2018, Miho, Enkelejda, Yermanos, Alexander, Weber, Cédric R., Berger, Christoph T., Reddy, Sai T., Greiff, Victor

The adaptive immune system recognizes antigens via an immense array of antigen binding antibodies and T-cell receptors, the immune repertoire. The interrogation of immune repertoires is of high relevance for understanding the adaptive immune response in disease and infection (e.g., autoimmunity, cancer, HIV).
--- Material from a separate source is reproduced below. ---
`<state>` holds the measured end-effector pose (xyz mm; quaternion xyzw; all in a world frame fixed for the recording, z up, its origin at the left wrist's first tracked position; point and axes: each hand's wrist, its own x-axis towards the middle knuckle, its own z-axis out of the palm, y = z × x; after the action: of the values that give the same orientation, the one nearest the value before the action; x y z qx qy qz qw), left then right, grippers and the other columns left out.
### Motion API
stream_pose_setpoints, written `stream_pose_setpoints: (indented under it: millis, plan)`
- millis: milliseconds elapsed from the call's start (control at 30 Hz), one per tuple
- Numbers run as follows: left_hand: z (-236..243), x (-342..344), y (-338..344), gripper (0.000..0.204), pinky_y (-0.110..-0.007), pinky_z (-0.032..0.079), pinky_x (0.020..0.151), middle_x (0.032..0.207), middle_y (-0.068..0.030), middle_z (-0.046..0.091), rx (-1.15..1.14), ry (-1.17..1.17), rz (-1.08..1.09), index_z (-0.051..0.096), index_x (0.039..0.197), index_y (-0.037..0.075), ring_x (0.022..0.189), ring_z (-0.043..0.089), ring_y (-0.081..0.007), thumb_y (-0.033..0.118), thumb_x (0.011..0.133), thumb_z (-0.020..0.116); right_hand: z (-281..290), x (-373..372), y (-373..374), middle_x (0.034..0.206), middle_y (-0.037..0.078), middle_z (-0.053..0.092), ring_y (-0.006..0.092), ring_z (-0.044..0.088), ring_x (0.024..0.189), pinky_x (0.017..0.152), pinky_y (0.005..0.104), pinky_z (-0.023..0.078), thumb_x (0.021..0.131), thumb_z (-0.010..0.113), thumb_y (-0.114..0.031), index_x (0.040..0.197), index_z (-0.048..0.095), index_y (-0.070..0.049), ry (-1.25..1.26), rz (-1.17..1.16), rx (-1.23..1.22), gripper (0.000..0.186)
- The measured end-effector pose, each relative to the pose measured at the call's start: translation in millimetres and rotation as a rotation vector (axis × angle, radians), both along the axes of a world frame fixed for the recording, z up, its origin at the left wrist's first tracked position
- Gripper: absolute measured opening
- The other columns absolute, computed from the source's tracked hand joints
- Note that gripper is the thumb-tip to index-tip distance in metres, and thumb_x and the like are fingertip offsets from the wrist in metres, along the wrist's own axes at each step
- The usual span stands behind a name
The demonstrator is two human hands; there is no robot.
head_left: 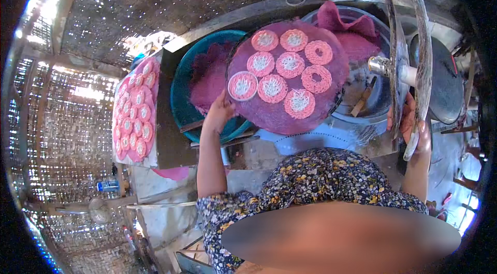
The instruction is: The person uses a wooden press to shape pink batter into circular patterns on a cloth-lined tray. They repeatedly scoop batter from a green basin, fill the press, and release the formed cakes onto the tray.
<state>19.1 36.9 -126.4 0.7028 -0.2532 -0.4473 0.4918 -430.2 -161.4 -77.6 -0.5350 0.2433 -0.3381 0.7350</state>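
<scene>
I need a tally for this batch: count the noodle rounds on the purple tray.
8 rounds on the tray: three along the far edge, three across the middle, two nearest the person. None looks hidden.

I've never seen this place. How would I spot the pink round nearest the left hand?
Find the big round purple tray in the middle, covered with lacy pink rounds. The left hand grips its near-left edge. Just beside it lies the round you want: unlike its neighbours, it has a pale whitish rim.

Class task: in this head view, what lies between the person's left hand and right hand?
In the head view, a round purple tray of pink lacy discs lies between the left hand and right hand.
</scene>
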Motion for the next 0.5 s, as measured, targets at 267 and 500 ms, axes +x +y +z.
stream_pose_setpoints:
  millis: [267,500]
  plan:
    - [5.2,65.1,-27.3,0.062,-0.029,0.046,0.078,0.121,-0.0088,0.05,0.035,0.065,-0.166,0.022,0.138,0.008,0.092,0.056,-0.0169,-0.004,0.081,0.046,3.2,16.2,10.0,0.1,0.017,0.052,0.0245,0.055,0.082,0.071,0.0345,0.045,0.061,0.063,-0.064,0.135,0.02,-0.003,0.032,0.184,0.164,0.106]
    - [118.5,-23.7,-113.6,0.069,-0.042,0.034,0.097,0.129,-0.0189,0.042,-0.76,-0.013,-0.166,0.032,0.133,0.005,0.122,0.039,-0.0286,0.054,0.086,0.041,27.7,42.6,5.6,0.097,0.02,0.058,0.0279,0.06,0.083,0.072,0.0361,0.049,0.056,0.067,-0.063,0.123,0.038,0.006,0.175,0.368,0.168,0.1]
Adaptive immune receptor repertoire sequencing (AIRR-seq) has driven the quantitative and molecular-level profiling of immune repertoires, thereby revealing the high-dimensional complexity of the immune receptor sequence landscape. Several methods for the computational and statistical analysis of large-scale AIRR-seq data have been developed to resolve immune repertoire complexity and to understand the dynamics of adaptive immunity. Here, we review the current research on (i) diversity, (ii) clustering and network, (iii) phylogenetic, and (iv) machine learning methods applied to dissect, quantify, and compare the architecture, evolution, and specificity of immune repertoires. We summarize outstanding questions in computational immunology and propose future directions for systems immunology toward coupling AIRR-seq with the computational discovery of immunotherapeutics, vaccines, and immunodiagnostics.